Given the records below, set each one down again exactly as it reads.

········

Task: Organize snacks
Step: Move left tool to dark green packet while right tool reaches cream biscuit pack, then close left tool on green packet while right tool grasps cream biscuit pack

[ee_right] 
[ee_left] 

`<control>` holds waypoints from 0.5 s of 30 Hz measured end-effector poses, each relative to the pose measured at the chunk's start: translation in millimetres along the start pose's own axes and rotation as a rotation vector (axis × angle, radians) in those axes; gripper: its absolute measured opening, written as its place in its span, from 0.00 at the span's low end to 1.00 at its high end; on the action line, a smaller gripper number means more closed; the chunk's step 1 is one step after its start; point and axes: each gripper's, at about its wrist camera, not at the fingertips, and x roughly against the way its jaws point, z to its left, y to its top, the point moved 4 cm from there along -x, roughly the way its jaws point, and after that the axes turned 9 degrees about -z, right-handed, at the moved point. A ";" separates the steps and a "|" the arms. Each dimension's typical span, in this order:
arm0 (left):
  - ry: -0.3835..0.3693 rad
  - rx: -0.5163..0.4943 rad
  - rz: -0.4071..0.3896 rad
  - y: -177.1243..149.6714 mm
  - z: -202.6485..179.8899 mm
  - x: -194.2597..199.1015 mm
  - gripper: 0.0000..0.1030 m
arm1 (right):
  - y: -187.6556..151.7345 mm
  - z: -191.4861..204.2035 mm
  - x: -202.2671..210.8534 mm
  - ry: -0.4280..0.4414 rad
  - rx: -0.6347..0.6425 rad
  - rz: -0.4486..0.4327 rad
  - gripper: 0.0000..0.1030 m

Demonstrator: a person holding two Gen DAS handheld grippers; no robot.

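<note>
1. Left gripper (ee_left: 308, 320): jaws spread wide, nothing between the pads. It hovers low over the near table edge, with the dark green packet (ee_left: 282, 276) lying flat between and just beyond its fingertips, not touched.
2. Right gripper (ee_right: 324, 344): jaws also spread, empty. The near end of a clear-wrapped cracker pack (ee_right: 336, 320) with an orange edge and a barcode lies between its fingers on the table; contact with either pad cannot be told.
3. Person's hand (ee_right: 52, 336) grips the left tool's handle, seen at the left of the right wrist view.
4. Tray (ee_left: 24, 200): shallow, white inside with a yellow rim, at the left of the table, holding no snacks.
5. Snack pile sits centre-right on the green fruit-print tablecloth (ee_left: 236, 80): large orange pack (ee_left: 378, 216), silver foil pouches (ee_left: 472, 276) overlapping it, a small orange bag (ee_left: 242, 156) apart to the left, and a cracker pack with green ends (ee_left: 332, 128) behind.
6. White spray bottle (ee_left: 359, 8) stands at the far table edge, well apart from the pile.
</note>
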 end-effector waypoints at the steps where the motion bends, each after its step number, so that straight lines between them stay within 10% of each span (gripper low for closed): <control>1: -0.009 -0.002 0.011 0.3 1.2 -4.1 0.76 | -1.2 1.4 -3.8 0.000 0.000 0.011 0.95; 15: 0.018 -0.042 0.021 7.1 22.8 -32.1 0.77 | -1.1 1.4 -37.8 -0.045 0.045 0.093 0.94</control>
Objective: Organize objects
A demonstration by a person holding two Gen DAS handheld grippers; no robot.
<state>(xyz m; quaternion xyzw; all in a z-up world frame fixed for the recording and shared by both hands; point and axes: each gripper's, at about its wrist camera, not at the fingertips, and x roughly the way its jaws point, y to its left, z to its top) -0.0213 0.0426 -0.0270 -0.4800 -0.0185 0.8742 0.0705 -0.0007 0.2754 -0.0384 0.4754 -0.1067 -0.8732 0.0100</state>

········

§ **TASK RESPONSE**:
Task: Organize snacks
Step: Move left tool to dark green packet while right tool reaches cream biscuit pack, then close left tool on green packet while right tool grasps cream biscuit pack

[ee_right] 
[ee_left] 

`<control>` holds waypoints from 0.5 s of 30 Hz measured end-effector poses, each relative to the pose measured at the chunk's start: translation in millimetres along the start pose's own axes and rotation as a rotation vector (axis × angle, radians) in those axes; gripper: its absolute measured opening, written as its place in its span, from 0.00 at the span's low end to 1.00 at its high end; on the action line, a smaller gripper number means more closed; the chunk's step 1 is one step after its start; point and axes: each gripper's, at about its wrist camera, not at the fingertips, and x roughly against the way its jaws point, z to its left, y to its top, the point moved 4 cm from there along -x, roughly the way its jaws point, and after that the axes turned 9 degrees about -z, right-handed, at the moved point. A ";" separates the steps and a "|" the arms. Each dimension's typical span, in this order:
arm0 (left):
  - ry: -0.3835..0.3693 rad
  - rx: -0.5163..0.4943 rad
  - rz: -0.4071..0.3896 rad
  - y: -177.1243..149.6714 mm
  - z: -202.6485..179.8899 mm
  - x: -194.2597..199.1015 mm
  - gripper: 0.0000..0.1030 m
arm1 (right):
  - y: -187.6556..151.7345 mm
  - z: -191.4861..204.2035 mm
  - x: -202.2671..210.8534 mm
  - ry: -0.4280..0.4414 rad
  - rx: -0.6347..0.6425 rad
  - rz: -0.4486..0.4327 rad
  - gripper: 0.0000..0.1030 m

Demonstrator: a person holding two Gen DAS handheld grippers; no robot.

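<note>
1. Left gripper (ee_left: 308, 320): jaws spread wide, nothing between the pads. It hovers low over the near table edge, with the dark green packet (ee_left: 282, 276) lying flat between and just beyond its fingertips, not touched.
2. Right gripper (ee_right: 324, 344): jaws also spread, empty. The near end of a clear-wrapped cracker pack (ee_right: 336, 320) with an orange edge and a barcode lies between its fingers on the table; contact with either pad cannot be told.
3. Person's hand (ee_right: 52, 336) grips the left tool's handle, seen at the left of the right wrist view.
4. Tray (ee_left: 24, 200): shallow, white inside with a yellow rim, at the left of the table, holding no snacks.
5. Snack pile sits centre-right on the green fruit-print tablecloth (ee_left: 236, 80): large orange pack (ee_left: 378, 216), silver foil pouches (ee_left: 472, 276) overlapping it, a small orange bag (ee_left: 242, 156) apart to the left, and a cracker pack with green ends (ee_left: 332, 128) behind.
6. White spray bottle (ee_left: 359, 8) stands at the far table edge, well apart from the pile.
</note>
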 end-effector waypoints at the steps where the motion bends, each after its step number, so that straight lines between them stay within 10% of each span (gripper low for closed): <control>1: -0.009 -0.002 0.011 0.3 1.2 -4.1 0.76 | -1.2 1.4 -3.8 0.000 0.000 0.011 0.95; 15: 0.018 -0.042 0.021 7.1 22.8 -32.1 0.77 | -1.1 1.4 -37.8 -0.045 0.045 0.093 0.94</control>
Objective: Organize objects
A demonstration by a person holding two Gen DAS handheld grippers; no robot.
<state>(xyz m; quaternion xyzw; all in a z-up world frame fixed for the recording and shared by both hands; point and axes: each gripper's, at about its wrist camera, not at the fingertips, and x roughly the way its jaws point, y to its left, z to its top) -0.0213 0.0426 -0.0270 -0.4800 -0.0185 0.8742 0.0705 -0.0007 0.2754 -0.0384 0.4754 -0.1067 -0.8732 0.0100</state>

This exercise is finished.